İktidarı ekonomideki diğer kesimlerle paylaşan geleneksel, tarıma dayalı sermaye gruplarının temsilcisi olan siyasilerin, enflasyona karşı yürütülen mücadelenin kendi temsil ettikleri kesimleri ilgilendiren kısımlarına yönelik takındıkları olumsuz tutum, enflasyonla mücadelede bu kesimlerden yeterli desteğin alınamadığının bir göstergesiydi. Sonuç olarak enflasyonla mücadele aksamaya başladı ve 2000 yılının sonuna doğru yürütülmekte olan program çöktü. Bu sivil siyasetin günümüzdeki en önemli başarısızlıklarından biridir.
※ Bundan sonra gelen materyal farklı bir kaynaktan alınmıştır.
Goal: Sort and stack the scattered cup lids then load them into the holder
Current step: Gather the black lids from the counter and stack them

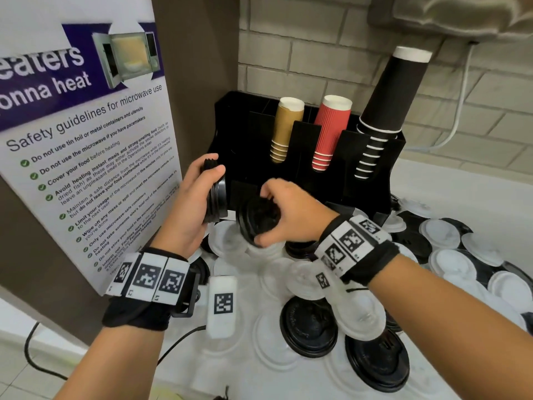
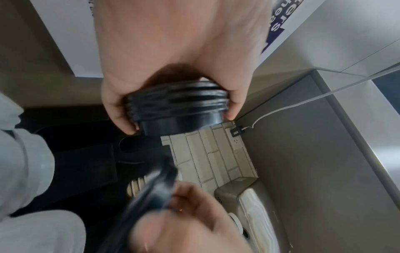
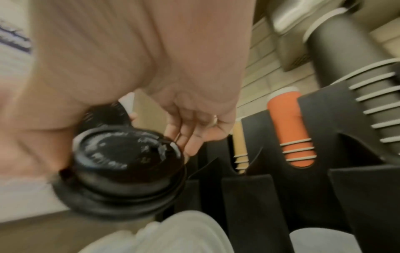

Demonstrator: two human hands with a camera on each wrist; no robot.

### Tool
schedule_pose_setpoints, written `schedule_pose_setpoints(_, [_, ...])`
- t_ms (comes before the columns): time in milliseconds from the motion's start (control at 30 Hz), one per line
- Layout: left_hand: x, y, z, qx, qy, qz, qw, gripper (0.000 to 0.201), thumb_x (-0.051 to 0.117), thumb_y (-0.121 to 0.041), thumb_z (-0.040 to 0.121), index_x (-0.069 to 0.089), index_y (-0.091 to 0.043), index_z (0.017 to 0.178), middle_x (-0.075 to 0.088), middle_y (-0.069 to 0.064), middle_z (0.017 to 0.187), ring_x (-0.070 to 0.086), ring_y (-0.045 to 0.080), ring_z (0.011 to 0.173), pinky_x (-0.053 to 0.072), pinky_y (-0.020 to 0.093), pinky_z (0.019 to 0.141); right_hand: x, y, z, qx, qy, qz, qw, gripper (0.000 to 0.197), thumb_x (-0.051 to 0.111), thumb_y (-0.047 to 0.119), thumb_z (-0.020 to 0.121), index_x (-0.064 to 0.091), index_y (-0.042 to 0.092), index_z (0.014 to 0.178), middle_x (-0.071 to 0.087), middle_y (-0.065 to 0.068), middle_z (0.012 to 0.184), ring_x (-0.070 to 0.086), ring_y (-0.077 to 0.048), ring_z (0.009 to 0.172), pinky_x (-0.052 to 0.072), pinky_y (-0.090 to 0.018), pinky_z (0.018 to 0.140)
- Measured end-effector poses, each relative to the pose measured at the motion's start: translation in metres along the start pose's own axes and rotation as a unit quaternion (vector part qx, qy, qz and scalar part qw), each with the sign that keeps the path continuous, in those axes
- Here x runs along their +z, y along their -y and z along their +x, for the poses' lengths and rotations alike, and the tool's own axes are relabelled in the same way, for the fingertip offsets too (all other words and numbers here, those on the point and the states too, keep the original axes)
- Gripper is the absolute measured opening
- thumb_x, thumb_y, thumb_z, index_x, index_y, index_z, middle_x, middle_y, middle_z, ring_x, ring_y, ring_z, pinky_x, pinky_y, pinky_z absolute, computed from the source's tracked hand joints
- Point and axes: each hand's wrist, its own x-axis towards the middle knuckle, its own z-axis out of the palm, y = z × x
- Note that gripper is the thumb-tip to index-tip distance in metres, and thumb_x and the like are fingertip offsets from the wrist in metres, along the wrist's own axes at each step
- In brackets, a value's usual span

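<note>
While gripping a short stack of black lids (image 1: 215, 194) on edge in front of the black holder (image 1: 230, 111), left hand (image 1: 190, 203) curls thumb and fingers around the rims; seen up close from the left wrist as several nested rims. Right hand (image 1: 288, 215) clamped on a single black lid (image 1: 259, 219), just beside the stack, apparently not touching it, though blur in the wrist views leaves that unsure. From the right wrist only: glossy domed top of that lid, embossed marks unreadable. Readable on the poster (image 1: 86, 140) at left: "Safety guidelines for microwave use", "Do not use tin foil or metal containers and utensils". Slotted in the holder: tan cups (image 1: 284, 131), red ribbed cups (image 1: 328, 134), black cups (image 1: 383, 111). Scattered across the white counter (image 1: 259, 379): loose white lids (image 1: 360, 316) and more black ones (image 1: 308, 327).
</note>
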Motion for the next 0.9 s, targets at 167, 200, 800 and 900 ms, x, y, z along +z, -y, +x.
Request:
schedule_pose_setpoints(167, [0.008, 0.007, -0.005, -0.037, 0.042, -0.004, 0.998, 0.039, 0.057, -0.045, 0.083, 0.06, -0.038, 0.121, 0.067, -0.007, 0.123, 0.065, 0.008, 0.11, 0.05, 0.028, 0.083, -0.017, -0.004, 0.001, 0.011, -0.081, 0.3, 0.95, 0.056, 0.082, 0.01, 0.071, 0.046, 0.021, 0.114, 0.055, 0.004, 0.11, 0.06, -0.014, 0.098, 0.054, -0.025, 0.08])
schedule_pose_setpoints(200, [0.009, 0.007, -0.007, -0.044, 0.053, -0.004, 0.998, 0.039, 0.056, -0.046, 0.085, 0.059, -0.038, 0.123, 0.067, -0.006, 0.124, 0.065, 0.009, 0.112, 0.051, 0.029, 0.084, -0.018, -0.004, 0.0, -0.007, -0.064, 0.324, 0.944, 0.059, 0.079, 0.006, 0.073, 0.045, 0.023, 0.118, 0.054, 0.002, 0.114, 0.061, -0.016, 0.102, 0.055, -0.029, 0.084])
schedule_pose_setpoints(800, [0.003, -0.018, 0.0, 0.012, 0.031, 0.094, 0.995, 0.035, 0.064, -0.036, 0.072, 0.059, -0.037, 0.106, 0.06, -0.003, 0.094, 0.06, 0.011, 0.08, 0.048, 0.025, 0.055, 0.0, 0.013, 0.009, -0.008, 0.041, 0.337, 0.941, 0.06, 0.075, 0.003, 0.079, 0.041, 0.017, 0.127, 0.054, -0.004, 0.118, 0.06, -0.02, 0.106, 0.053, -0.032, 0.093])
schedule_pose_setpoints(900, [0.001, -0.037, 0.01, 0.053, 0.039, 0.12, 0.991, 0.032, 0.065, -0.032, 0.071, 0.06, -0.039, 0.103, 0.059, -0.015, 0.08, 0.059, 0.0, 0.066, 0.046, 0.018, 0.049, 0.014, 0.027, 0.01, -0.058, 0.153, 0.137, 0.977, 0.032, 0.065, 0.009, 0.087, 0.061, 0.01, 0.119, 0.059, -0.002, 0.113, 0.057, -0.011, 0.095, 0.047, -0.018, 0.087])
Aslında bu çöküş sadece yürütülen ekonomik programın çöküşü değildi. Aynı zamanda ülkemizde o güne kadar işlevsel olan farklı ekonomik kesimlerin iktidarla koalisyon yapısının da çöküşüdür. Ancak kamuoyu bu çöküşü ve beraberindeki krizi sadece siyasetin aktörleri açısından bir son olarak görmeyi yeğledi. Bunun aynı zamanda, farklı partilerin çatısı altında örgütlenmiş olan ve ekonomide etkin olma mücadelesi içinde olan farklı ekonomik kesimlerin iktidar oluşturma biçiminin de çöküşü olduğu görülemedi. Oysa siyasilerin tasfiyesi, farklı kesimleri taleplerinden vazgeçirmediği gibi, bu taleplerin daha da çeşitlenmesine yol açtı. Tek yapılması gereken bu taleplerin gerçekleşmesi için gerekli yeni bir mekanizmanın oluşturulması ve bu mekanizmanın yönetimi için yeni bir siyasi yapının inşa edilmesiydi.

Krizin ardından yapılan seçimlerde iktidara gelen AKP, daha önce farklı siyasi oluşumların temsil ettiği kesimleri tek bir parti çatısı altında toparlayabildi. Seçimle tasfiye olan sadece üst yapıyı oluşturan siyasi partilerdi. Fakat o partilerle koalisyon içinde olan kesimler tasfiye olmadıkları gibi AKP onlara iktidarda yeni bir koalisyonun parçası olma fırsatı sundu. Her ne kadar zaman zaman AKP yetkilileri “yeni ve eski Türkiye” karşılaştırmaları yapsalar da onlarla birlikte ülkede değişen, var olan ekonomik kesimlerin iktidara ve iktidarın kontrolünde olan ekonomik imkânlara erişim mekanizmasındaki bir değişimdi.

Kriz sonrası süreç aslında 1980 sonrasında başlayan reform sürecinin devamıydı. Kriz, ekonomi bürokrasisinin müdahaleleriyle engellenmiş olan kamudaki reformların hayata geçirilme zamanına işaret etmekteydi. Ama çok daha önemlisi 2001 krizi bürokraside bu süreçten beslenen bir kesimin tasfiyesiydi aynı zamanda.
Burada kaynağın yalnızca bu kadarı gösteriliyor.